▶ _Task description_: Where an entry holds an image, skip the image but reproduce the rest word for word.

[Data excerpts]
--- START ---

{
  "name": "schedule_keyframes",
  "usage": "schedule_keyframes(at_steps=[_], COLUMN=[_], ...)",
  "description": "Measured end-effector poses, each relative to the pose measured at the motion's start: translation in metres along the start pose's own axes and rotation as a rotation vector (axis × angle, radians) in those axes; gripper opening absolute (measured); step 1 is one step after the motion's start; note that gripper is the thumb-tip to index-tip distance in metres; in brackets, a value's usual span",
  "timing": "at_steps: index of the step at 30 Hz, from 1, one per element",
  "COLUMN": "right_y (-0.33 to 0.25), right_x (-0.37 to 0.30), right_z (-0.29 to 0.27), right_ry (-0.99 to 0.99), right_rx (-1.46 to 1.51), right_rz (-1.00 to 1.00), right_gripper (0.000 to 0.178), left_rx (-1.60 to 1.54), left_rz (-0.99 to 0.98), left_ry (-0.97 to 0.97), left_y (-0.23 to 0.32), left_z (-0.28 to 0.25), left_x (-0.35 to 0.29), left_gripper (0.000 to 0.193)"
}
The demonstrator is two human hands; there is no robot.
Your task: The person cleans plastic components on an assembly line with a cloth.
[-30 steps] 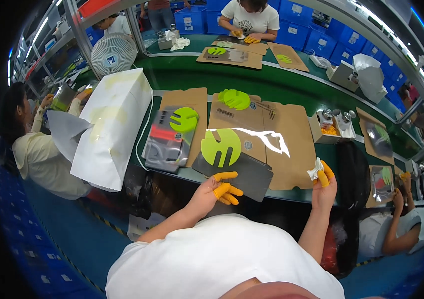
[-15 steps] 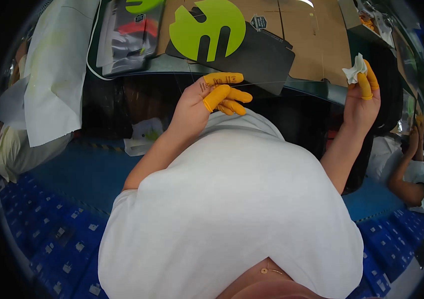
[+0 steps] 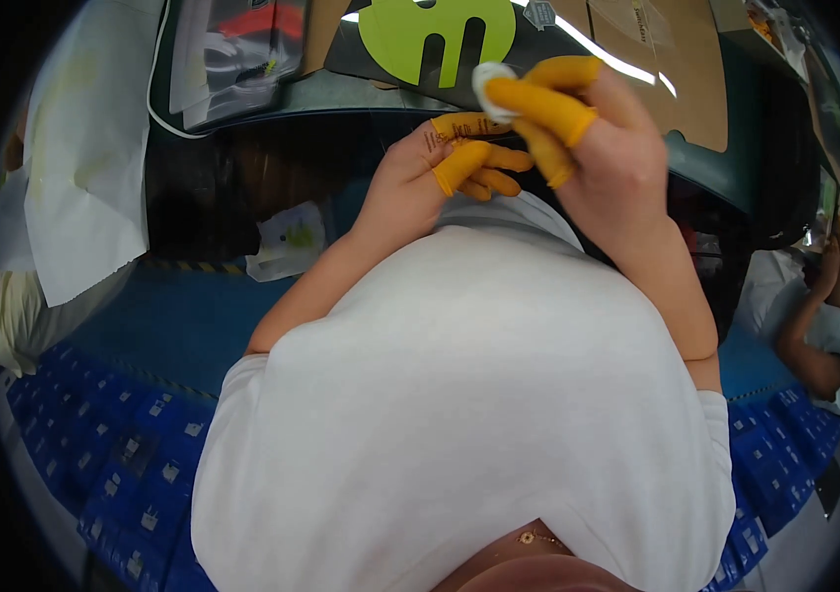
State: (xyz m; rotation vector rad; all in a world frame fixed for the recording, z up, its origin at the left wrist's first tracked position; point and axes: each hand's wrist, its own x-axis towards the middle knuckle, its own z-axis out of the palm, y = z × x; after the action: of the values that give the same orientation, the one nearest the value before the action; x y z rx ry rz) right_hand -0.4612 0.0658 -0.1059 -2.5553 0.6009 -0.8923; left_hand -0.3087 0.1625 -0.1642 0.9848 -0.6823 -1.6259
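Note:
My left hand [image 3: 418, 178] wears yellow finger cots and is closed, thumb against fingers, on the near edge of a clear glossy sheet [image 3: 593, 47]. The sheet shows mainly by its bright reflections, and its outline is hard to trace. My right hand [image 3: 603, 148], also in yellow finger cots, pinches a folded white cloth [image 3: 492, 91] just above my left fingertips. A black board [image 3: 346, 54] with a large lime-green round emblem [image 3: 390, 44] lies beyond both hands, partly hidden by the right one.
Clear plastic packages [image 3: 232, 64] with red and grey contents lie at the table's left, beside a white cable [image 3: 152, 89]. Brown cardboard [image 3: 696, 84] covers the right part. White sheeting [image 3: 94, 148] hangs at far left. Another person [image 3: 820, 326] sits at far right.
My right hand has swung left with the white cloth, from the table's right side to close beside my left hand. The left hand keeps its pinch. The view has shifted slightly.

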Motion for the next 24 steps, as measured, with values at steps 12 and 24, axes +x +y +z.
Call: schedule_keyframes(at_steps=[12,24], right_y=[0.034,0.076], right_x=[0.017,0.002], right_z=[0.006,-0.024], right_ry=[0.087,0.177], right_rx=[-0.293,-0.447], right_rz=[0.271,0.295], right_gripper=[0.021,0.023], left_rx=[-0.074,0.007], left_rz=[-0.004,0.036], left_ry=[0.042,0.136], left_y=[0.012,0.010], left_z=[-0.003,0.002], left_x=[0.002,-0.016], left_gripper=[0.034,0.030])
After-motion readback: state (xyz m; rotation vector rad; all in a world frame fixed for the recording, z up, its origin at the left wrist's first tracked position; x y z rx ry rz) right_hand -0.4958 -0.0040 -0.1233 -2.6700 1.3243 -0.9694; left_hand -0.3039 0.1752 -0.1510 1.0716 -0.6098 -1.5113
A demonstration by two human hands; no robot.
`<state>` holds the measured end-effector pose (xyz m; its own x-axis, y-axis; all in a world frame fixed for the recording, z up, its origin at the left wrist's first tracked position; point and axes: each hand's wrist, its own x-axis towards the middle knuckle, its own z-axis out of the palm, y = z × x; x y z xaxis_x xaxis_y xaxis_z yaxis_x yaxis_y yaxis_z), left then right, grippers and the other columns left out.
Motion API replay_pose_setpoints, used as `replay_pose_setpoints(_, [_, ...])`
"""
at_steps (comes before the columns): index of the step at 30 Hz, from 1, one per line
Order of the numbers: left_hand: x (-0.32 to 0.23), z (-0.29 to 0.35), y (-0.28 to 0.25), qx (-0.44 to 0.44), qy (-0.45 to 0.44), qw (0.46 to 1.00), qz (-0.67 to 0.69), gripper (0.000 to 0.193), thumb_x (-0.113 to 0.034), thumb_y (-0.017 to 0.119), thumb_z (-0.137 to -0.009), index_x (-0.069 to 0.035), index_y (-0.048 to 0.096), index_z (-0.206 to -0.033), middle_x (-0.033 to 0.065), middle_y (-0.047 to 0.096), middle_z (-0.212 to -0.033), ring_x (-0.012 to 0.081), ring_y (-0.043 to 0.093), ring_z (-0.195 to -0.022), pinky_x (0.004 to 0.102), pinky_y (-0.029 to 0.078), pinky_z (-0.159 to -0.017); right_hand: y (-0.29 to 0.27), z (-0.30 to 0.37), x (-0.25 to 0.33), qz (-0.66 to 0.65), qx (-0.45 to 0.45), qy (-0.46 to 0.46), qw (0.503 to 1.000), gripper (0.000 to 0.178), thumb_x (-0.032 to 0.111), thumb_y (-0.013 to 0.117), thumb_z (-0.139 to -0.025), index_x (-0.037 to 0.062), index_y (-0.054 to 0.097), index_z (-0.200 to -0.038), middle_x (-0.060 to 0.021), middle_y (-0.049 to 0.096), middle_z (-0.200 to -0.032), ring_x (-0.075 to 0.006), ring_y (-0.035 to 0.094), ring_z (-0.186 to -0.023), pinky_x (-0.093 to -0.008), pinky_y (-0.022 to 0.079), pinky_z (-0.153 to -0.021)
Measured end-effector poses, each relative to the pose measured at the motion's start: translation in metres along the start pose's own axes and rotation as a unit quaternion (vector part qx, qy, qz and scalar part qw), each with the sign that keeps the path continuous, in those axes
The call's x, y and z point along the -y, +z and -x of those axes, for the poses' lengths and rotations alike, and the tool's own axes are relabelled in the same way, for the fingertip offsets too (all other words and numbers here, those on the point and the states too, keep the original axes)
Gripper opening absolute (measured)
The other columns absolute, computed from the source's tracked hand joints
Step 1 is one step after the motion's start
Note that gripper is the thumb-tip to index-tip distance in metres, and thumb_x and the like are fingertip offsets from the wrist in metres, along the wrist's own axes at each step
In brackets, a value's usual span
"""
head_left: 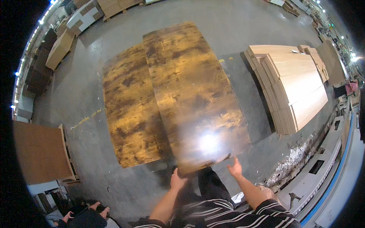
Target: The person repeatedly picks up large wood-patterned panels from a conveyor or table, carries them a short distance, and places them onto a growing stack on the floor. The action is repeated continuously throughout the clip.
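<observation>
A large brown wood-grain board [197, 95] stretches away in front of me, its near end at my waist. It overlaps the right side of a second wood-grain board [131, 110], which lies lower and to the left. My left hand [178, 180] is closed on the near left corner of the upper board; its fingertips are hidden by the board. By the near right corner is my right hand [235, 170], thumb and forefinger spread apart. Its forefinger reaches the board's edge; whether it touches I cannot tell.
Stacked pale wooden panels [289, 87] stand at the right. A long machine frame with a blue strip [334, 167] runs along the near right. A brown stack [40, 152] on a pallet is at the left. A person in dark clothes [83, 218] is at the lower left; another person [348, 89] is far right.
</observation>
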<state>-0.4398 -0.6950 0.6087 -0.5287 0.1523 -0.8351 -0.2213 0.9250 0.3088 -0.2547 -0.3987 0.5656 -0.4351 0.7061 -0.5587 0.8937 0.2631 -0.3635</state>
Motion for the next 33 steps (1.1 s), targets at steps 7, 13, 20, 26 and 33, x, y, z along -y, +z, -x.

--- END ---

▶ _Answer_:
{
  "name": "schedule_keyframes",
  "usage": "schedule_keyframes(at_steps=[_], COLUMN=[_], ...)",
  "description": "Measured end-effector poses, each relative to the pose measured at the motion's start: translation in metres along the start pose's own axes and rotation as a rotation vector (axis × angle, radians) in those axes; gripper opening absolute (measured); step 1 is one step after the motion's start; note that gripper is the thumb-tip to index-tip distance in metres; in brackets, a value's usual span",
  "timing": "at_steps: index of the step at 30 Hz, from 1, one per element",
  "COLUMN": "right_y (-0.33 to 0.25), right_x (-0.37 to 0.30), right_z (-0.29 to 0.27), right_ry (-0.99 to 0.99), right_rx (-1.46 to 1.51), right_rz (-1.00 to 1.00), right_gripper (0.000 to 0.178), left_rx (-1.60 to 1.54), left_rz (-0.99 to 0.98), left_ry (-0.97 to 0.97), left_y (-0.23 to 0.32), left_z (-0.28 to 0.25), left_x (-0.35 to 0.29), left_gripper (0.000 to 0.193)"
}
The demonstrator is two human hands; there is no robot.
Your task: The person cleans plastic components on an assembly line with a cloth.
[-30 steps] 
[-15 steps] 
[+0 steps] 
State: (xyz m; rotation vector rad; all in a world frame fixed for the recording, z up, its origin at the left wrist's first tracked position; point and axes: each hand's wrist, its own x-axis towards the middle knuckle, its own z-axis out of the palm, y = z × x; after the action: of the values that give the same orientation, the one nearest the value before the action; x y z rx ry rz) right_hand -0.4612 0.0658 -0.1059 -2.5553 0.6009 -0.8923; left_hand -0.3087 0.1625 -0.1642 0.9848 -0.6823 -1.6259
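Note:
My left hand [image 3: 418, 178] wears yellow finger cots and is closed, thumb against fingers, on the near edge of a clear glossy sheet [image 3: 593, 47]. The sheet shows mainly by its bright reflections, and its outline is hard to trace. My right hand [image 3: 603, 148], also in yellow finger cots, pinches a folded white cloth [image 3: 492, 91] just above my left fingertips. A black board [image 3: 346, 54] with a large lime-green round emblem [image 3: 390, 44] lies beyond both hands, partly hidden by the right one.
Clear plastic packages [image 3: 232, 64] with red and grey contents lie at the table's left, beside a white cable [image 3: 152, 89]. Brown cardboard [image 3: 696, 84] covers the right part. White sheeting [image 3: 94, 148] hangs at far left. Another person [image 3: 820, 326] sits at far right.
My right hand has swung left with the white cloth, from the table's right side to close beside my left hand. The left hand keeps its pinch. The view has shifted slightly.
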
Motion for the next 24 steps, as measured, with values at steps 12 and 24, axes +x +y +z.
Call: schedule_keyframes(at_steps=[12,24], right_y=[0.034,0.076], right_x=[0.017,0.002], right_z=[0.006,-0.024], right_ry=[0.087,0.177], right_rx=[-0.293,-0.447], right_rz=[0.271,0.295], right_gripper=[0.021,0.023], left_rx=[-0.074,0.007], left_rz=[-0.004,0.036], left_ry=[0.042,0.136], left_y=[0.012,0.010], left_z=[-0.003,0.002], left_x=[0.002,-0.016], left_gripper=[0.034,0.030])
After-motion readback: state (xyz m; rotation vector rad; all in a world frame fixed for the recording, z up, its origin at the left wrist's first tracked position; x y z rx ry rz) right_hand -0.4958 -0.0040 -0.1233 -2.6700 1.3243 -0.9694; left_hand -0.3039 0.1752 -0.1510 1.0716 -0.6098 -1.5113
A demonstration by two human hands; no robot.
`<state>` holds the measured end-effector pose (xyz m; its own x-axis, y-axis; all in a world frame fixed for the recording, z up, its origin at the left wrist's first tracked position; point and axes: each hand's wrist, its own x-axis towards the middle knuckle, its own z-axis out of the palm, y = z × x; x y z xaxis_x xaxis_y xaxis_z yaxis_x yaxis_y yaxis_z), left then right, grippers and the other columns left out.
Motion API replay_pose_setpoints, used as `replay_pose_setpoints(_, [_, ...])`
"""
at_steps (comes before the columns): index of the step at 30 Hz, from 1, one per line
Order of the numbers: left_hand: x (-0.32 to 0.23), z (-0.29 to 0.35), y (-0.28 to 0.25), qx (-0.44 to 0.44), qy (-0.45 to 0.44), qw (0.46 to 1.00), qz (-0.67 to 0.69), gripper (0.000 to 0.193), thumb_x (-0.113 to 0.034), thumb_y (-0.017 to 0.119), thumb_z (-0.137 to -0.009), index_x (-0.069 to 0.035), index_y (-0.048 to 0.096), index_z (-0.206 to -0.033), middle_x (-0.033 to 0.065), middle_y (-0.047 to 0.096), middle_z (-0.212 to -0.033), ring_x (-0.012 to 0.081), ring_y (-0.043 to 0.093), ring_z (-0.195 to -0.022), pinky_x (0.004 to 0.102), pinky_y (-0.029 to 0.078), pinky_z (-0.159 to -0.017); right_hand: y (-0.29 to 0.27), z (-0.30 to 0.37), x (-0.25 to 0.33), qz (-0.66 to 0.65), qx (-0.45 to 0.45), qy (-0.46 to 0.46), qw (0.503 to 1.000), gripper (0.000 to 0.178), thumb_x (-0.032 to 0.111), thumb_y (-0.013 to 0.117), thumb_z (-0.139 to -0.025), index_x (-0.037 to 0.062), index_y (-0.054 to 0.097), index_z (-0.200 to -0.038), middle_x (-0.060 to 0.021), middle_y (-0.049 to 0.096), middle_z (-0.200 to -0.032), ring_x (-0.075 to 0.006), ring_y (-0.035 to 0.094), ring_z (-0.186 to -0.023), pinky_x (-0.093 to -0.008), pinky_y (-0.022 to 0.079), pinky_z (-0.153 to -0.021)
Measured end-effector poses, each relative to the pose measured at the motion's start: translation in metres along the start pose's own axes and rotation as a unit quaternion (vector part qx, qy, qz and scalar part qw), each with the sign that keeps the path continuous, in those axes
The call's x, y and z point along the -y, +z and -x of those axes, for the poses' lengths and rotations alike, and the tool's own axes are relabelled in the same way, for the fingertip offsets too (all other words and numbers here, those on the point and the states too, keep the original axes)
Gripper opening absolute (measured)
The other columns absolute, computed from the source's tracked hand joints
Step 1 is one step after the motion's start
Note that gripper is the thumb-tip to index-tip distance in metres, and thumb_x and the like are fingertip offsets from the wrist in metres, along the wrist's own axes at each step
In brackets, a value's usual span
"""
head_left: 
Target: The person repeatedly picks up large wood-patterned panels from a conveyor or table, carries them a short distance, and places them onto a growing stack on the floor. The action is repeated continuously throughout the clip.
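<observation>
A large brown wood-grain board [197, 95] stretches away in front of me, its near end at my waist. It overlaps the right side of a second wood-grain board [131, 110], which lies lower and to the left. My left hand [178, 180] is closed on the near left corner of the upper board; its fingertips are hidden by the board. By the near right corner is my right hand [235, 170], thumb and forefinger spread apart. Its forefinger reaches the board's edge; whether it touches I cannot tell.
Stacked pale wooden panels [289, 87] stand at the right. A long machine frame with a blue strip [334, 167] runs along the near right. A brown stack [40, 152] on a pallet is at the left. A person in dark clothes [83, 218] is at the lower left; another person [348, 89] is far right.
</observation>
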<state>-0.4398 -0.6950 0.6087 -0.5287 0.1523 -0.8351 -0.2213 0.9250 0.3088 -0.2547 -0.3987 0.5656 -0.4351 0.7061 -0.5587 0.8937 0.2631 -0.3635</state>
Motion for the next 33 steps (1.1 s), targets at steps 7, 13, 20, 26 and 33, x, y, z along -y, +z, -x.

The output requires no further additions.